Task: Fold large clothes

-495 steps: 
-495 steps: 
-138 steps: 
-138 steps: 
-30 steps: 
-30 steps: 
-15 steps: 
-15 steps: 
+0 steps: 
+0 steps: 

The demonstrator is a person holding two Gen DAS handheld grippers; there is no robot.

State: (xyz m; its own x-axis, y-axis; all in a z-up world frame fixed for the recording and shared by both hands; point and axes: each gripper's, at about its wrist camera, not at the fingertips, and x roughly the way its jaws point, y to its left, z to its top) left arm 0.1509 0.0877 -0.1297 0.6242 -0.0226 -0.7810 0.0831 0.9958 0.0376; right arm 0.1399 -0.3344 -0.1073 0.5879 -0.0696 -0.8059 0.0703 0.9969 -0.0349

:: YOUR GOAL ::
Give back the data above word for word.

:: YOUR RESPONSE ::
Task: Fold large clothes

-495 steps: 
-495 steps: 
-138 steps: 
-138 steps: 
-30 steps: 
-30 steps: 
-15 steps: 
-15 steps: 
+0 steps: 
+0 steps: 

The demonstrator is a person holding two Gen DAS handheld grippers; there is no robot.

State: (xyz m; its own x-axis, y-axis; all in a z-up world frame fixed for the recording and shared by both hands; point and axes: each gripper's, at about its wrist camera, not at the fingertips, and x roughly the way its jaws point, y to its left, z to its top) left arm 0.1509 0.0877 -0.1297 0.6242 -0.0226 -0.7810 0.0831 0.9958 0.0376; right arm 0.1399 -0.3344 -0.1073 0.5879 -0.0696 -0.8059 0.0703 0.9969 -0.0349

The required output has now been supplied.